> [Records]
>>>>>
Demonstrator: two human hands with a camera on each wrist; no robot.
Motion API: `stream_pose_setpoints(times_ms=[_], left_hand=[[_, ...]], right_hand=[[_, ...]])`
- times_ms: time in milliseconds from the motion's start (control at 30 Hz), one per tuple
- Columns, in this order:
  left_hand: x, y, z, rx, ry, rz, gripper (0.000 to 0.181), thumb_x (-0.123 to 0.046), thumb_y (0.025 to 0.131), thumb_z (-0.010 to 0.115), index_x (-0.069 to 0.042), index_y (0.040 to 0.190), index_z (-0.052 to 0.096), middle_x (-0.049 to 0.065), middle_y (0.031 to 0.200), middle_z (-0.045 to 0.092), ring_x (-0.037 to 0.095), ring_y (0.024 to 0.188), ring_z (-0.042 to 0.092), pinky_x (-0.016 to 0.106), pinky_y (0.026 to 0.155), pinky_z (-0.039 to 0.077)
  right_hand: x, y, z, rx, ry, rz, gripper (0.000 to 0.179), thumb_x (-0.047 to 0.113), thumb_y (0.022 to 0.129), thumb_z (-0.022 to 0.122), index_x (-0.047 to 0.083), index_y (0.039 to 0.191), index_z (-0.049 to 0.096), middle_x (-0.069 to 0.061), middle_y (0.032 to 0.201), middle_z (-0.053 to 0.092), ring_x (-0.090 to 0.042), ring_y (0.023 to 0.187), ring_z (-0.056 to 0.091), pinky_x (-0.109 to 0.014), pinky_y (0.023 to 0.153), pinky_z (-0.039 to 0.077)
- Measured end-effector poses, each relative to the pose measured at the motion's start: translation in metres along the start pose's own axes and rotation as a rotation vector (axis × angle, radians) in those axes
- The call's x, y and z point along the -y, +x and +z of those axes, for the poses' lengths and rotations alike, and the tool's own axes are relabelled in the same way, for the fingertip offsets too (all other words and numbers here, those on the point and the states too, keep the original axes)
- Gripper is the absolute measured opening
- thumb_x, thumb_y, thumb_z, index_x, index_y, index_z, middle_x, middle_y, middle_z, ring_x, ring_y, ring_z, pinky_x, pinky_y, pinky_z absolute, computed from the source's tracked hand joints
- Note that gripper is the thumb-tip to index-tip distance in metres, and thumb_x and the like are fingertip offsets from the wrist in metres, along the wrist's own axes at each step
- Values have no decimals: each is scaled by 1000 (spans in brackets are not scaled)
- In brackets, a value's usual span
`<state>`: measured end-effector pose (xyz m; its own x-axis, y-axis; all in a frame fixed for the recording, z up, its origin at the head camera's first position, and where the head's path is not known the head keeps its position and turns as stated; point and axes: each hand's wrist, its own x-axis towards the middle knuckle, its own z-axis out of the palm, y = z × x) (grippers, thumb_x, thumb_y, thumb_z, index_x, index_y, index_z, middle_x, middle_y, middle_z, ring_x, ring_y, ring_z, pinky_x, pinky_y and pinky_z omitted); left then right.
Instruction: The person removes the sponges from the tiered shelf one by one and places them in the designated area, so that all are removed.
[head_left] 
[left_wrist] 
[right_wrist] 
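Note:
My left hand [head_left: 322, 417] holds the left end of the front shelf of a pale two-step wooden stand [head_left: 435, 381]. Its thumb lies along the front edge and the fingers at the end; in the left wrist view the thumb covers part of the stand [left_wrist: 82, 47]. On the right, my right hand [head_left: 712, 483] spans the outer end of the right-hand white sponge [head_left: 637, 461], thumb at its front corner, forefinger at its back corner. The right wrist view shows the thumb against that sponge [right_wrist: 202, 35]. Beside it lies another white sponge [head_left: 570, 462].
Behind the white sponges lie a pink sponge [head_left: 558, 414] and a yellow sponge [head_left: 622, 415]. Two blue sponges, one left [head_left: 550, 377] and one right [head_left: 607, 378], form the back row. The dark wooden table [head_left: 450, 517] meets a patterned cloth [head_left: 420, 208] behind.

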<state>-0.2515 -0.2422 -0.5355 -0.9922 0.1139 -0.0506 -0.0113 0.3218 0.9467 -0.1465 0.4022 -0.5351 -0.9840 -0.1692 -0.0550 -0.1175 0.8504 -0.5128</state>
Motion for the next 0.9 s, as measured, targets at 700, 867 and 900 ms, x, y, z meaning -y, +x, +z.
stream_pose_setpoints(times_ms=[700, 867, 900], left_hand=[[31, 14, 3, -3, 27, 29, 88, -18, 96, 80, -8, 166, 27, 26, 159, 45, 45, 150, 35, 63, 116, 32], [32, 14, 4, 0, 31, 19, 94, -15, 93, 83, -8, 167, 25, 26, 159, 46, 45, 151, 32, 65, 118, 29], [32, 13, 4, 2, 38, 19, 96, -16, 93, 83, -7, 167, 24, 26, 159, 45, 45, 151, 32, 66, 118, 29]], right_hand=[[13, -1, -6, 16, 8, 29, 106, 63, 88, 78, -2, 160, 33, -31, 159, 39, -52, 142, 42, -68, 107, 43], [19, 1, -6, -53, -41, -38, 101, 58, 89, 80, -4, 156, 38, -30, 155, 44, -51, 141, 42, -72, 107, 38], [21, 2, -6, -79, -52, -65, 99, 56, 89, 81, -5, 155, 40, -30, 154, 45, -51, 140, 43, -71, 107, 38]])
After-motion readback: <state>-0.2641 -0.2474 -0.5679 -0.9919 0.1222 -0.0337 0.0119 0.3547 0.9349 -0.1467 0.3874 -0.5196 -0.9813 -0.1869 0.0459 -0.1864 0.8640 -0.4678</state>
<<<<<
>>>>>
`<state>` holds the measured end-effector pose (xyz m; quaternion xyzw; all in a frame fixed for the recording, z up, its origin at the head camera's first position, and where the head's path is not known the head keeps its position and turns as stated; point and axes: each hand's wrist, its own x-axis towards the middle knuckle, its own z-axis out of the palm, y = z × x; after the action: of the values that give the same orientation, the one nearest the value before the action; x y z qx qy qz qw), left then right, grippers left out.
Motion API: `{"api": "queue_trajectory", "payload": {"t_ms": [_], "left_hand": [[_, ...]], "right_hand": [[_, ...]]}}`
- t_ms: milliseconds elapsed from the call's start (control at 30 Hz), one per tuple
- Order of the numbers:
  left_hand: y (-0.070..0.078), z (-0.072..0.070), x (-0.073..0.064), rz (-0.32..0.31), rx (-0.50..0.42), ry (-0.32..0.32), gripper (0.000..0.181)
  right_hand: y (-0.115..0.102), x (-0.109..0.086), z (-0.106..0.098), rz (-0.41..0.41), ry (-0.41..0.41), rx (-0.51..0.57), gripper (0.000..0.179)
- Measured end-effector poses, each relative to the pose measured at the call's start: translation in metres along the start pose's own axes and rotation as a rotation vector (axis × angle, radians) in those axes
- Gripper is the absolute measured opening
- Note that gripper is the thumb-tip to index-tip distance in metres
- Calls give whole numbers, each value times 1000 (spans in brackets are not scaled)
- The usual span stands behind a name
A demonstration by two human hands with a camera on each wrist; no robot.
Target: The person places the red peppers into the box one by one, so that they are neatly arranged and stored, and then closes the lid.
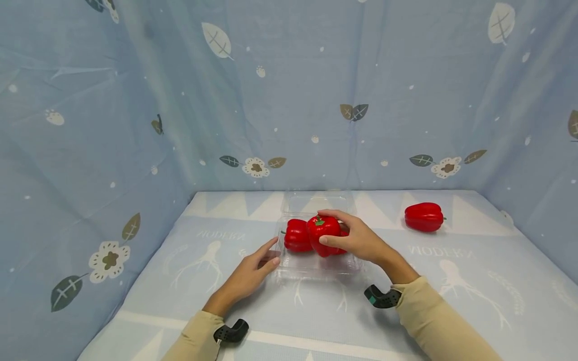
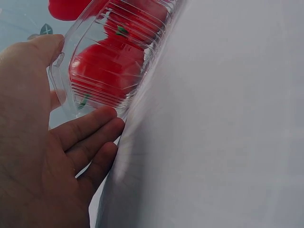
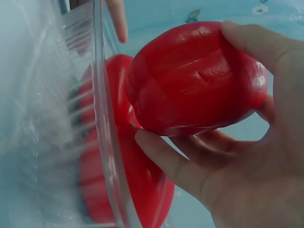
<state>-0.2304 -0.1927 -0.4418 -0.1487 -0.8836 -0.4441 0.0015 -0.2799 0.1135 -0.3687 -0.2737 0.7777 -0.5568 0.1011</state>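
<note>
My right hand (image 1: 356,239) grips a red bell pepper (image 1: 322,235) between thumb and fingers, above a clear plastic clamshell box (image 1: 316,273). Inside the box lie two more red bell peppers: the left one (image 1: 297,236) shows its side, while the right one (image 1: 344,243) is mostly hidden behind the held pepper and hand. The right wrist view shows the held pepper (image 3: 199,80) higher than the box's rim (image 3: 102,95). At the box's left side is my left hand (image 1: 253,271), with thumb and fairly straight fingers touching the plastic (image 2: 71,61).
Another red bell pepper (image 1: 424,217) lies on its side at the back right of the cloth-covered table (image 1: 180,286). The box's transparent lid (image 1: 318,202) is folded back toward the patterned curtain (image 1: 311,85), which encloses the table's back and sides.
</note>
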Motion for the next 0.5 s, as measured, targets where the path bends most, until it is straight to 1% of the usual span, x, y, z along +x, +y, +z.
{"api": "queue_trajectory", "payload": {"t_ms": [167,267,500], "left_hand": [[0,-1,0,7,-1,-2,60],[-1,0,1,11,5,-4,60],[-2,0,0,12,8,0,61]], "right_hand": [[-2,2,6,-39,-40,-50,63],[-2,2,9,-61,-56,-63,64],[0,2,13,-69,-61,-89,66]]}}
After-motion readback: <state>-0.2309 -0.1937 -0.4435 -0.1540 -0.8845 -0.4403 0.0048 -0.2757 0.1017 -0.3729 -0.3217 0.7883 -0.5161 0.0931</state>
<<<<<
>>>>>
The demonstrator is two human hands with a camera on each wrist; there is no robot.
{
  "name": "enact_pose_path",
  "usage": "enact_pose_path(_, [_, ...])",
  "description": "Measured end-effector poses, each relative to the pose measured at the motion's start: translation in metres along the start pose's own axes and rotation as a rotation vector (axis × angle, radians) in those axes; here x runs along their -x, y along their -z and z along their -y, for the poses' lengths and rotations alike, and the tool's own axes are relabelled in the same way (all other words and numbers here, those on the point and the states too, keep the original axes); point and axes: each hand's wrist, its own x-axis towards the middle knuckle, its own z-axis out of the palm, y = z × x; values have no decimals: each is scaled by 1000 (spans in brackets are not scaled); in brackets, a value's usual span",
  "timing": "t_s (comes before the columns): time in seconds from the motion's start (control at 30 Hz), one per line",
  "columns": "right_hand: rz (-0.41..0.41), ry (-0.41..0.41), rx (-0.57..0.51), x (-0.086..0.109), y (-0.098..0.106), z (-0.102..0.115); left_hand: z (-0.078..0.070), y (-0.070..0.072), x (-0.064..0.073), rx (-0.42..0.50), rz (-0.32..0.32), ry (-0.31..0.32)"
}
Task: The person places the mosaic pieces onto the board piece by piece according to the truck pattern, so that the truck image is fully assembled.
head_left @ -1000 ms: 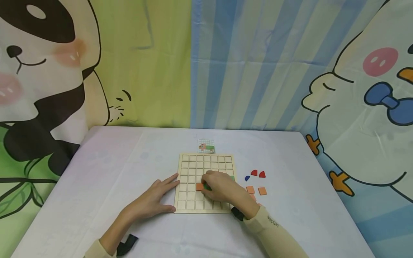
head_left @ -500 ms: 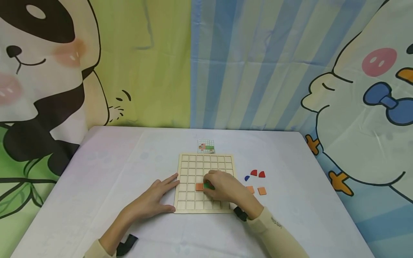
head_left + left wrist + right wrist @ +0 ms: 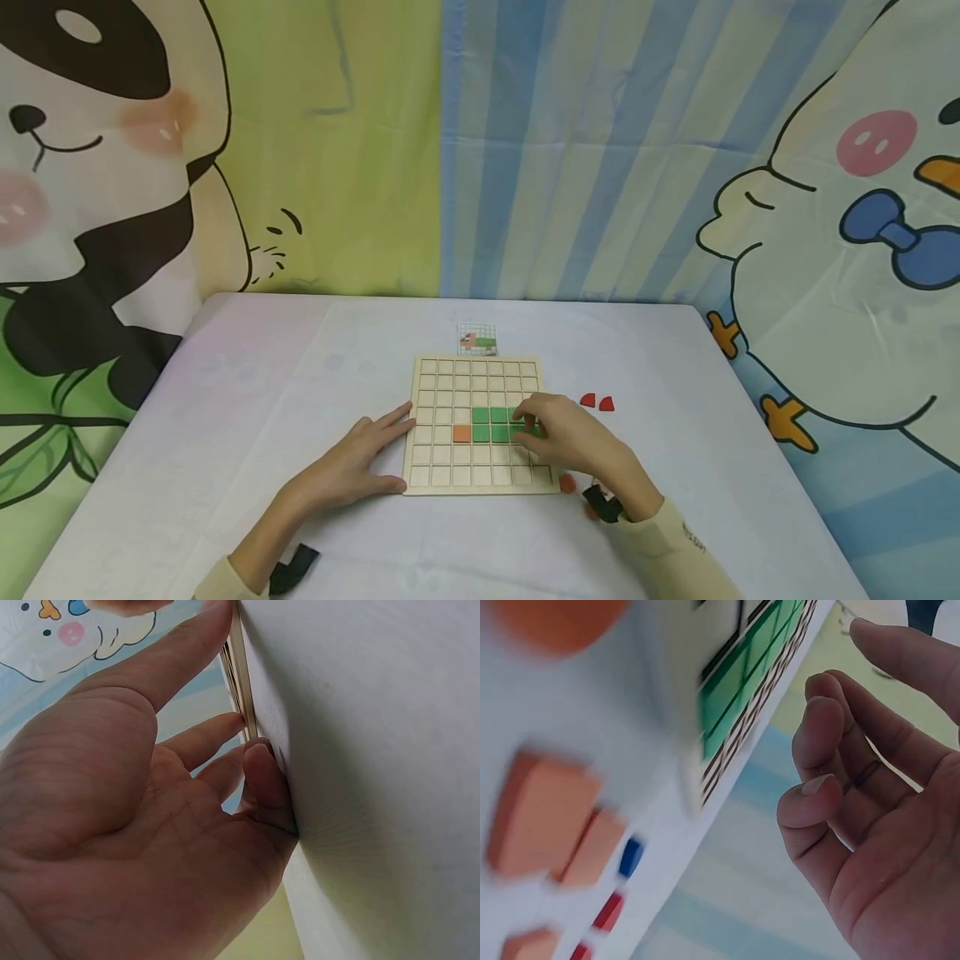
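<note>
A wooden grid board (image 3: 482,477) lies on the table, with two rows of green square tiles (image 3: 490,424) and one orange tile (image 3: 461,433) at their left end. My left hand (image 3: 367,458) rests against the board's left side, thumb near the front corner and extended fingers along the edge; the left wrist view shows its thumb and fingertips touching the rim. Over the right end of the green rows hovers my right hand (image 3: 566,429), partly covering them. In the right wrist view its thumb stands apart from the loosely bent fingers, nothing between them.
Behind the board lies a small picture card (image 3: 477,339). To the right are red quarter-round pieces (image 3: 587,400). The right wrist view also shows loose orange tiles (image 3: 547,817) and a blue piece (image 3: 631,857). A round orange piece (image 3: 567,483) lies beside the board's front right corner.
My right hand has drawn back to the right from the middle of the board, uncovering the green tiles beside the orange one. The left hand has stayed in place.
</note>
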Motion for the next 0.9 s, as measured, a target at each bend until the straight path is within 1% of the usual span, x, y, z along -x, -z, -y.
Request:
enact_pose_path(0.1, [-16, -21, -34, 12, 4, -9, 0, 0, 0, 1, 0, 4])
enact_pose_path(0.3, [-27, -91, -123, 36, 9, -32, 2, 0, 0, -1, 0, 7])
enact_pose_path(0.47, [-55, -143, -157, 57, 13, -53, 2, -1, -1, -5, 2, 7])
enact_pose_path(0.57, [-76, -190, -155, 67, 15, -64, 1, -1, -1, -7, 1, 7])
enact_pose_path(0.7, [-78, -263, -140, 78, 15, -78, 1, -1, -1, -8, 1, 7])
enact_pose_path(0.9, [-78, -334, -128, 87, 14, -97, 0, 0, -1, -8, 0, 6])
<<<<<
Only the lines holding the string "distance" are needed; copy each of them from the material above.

- Note that gripper is the thumb-tip to index-tip distance in metres, and thumb_x and the like are fingertip offsets from the wrist in metres, along the wrist's own axes at each step
- Note that gripper is the thumb-tip to index-tip distance in metres

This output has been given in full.